I have to laugh ’cause that’s what I’ve been doing all day to today. ’cause I’m prepping for, uh, the FMI, which is a modeling test and it’s all about speed with that one. ‘Because you get four hours to build an entire three statement model. So yeah, you gotta, you have to use shortcuts or you’re not gonna pass. If you’re doing the mouse, you’re gonna be there forever. So yeah, there definitely is a whole world of shortcuts and it’s amazing to watch some of these people how quick they can do something. It is, it is pretty amazing. So I have just two questions left here for you. So first one is, what advice would you offer to someone starting a career in fp and a today? Any advice you’d give them?

Kat Orekhova:

Probably similar advice to anyone in general, but especially FP&A given, like we said, even an analyst tends to have more of a 360 view of the business. It’s a very rare position to be in. Um, most important would be focusing on learning. I think historically FP&A has often hired people for processes and even an analyst will typically get hired in into one business line and you tend to do a lot of that back office spreadsheet stuff and you don’t, you’re not running the budgeting process, usually the manager or the director is. But the more that you can, I guess try to get your processes done as, as quickly as possible and try to learn more about those interactions between finance and the business. Try to take advantage of being in finance to get the context of the business as a whole.

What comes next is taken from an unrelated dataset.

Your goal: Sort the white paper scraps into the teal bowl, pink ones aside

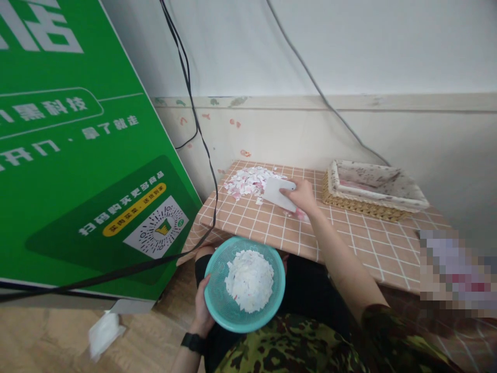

If you work at a public company, listen to the earnings calls. We used to do that as an FP&A team altogether. It was really, it was really special. Just like take advantage of the fact that you are in a very rare position to have access to so much information and even as an analyst to the leaders of the company in a way that most people, like just a data analyst, a junior PM a junior engineer wouldn’t have that level of access. Um, so just really, really trying to learn as much as you can early on. And like we mentioned, look, to develop not only your core finance skills, but also some technical knowledge that not beyond a certain amount is needed, but at least some is good. And, and then soft skills as well.

Paul Barnhurst:

Got it. Yeah, great advice there. And I agree with about learning the business and being curious. So much value in that, especially in an FP&A role. So last question here. If someone wants to get ahold of you, what’s the best way for them to do that?

Kat Orekhova:

Um, email or LinkedIn. I’m just kat KA t@reto.com. So super simple. And I’m on LinkedIn as well, so find me there, connect with me. I’d love to hear from you. Um, just, I love chatting about this stuff. So all questions, comments are open.

Paul Barnhurst:

Great. I know we’ve had a number of conversations on a lot of this stuff, so thanks for joining. I really enjoyed learning more about your, uh, story and experience working in data science and fp and a and bridging that gap and then, you know, starting your own company. And so thank you so much for joining us today. I really enjoyed the conversation, Kat.

Kat Orekhova:

Likewise. Thanks so much for having me Paul.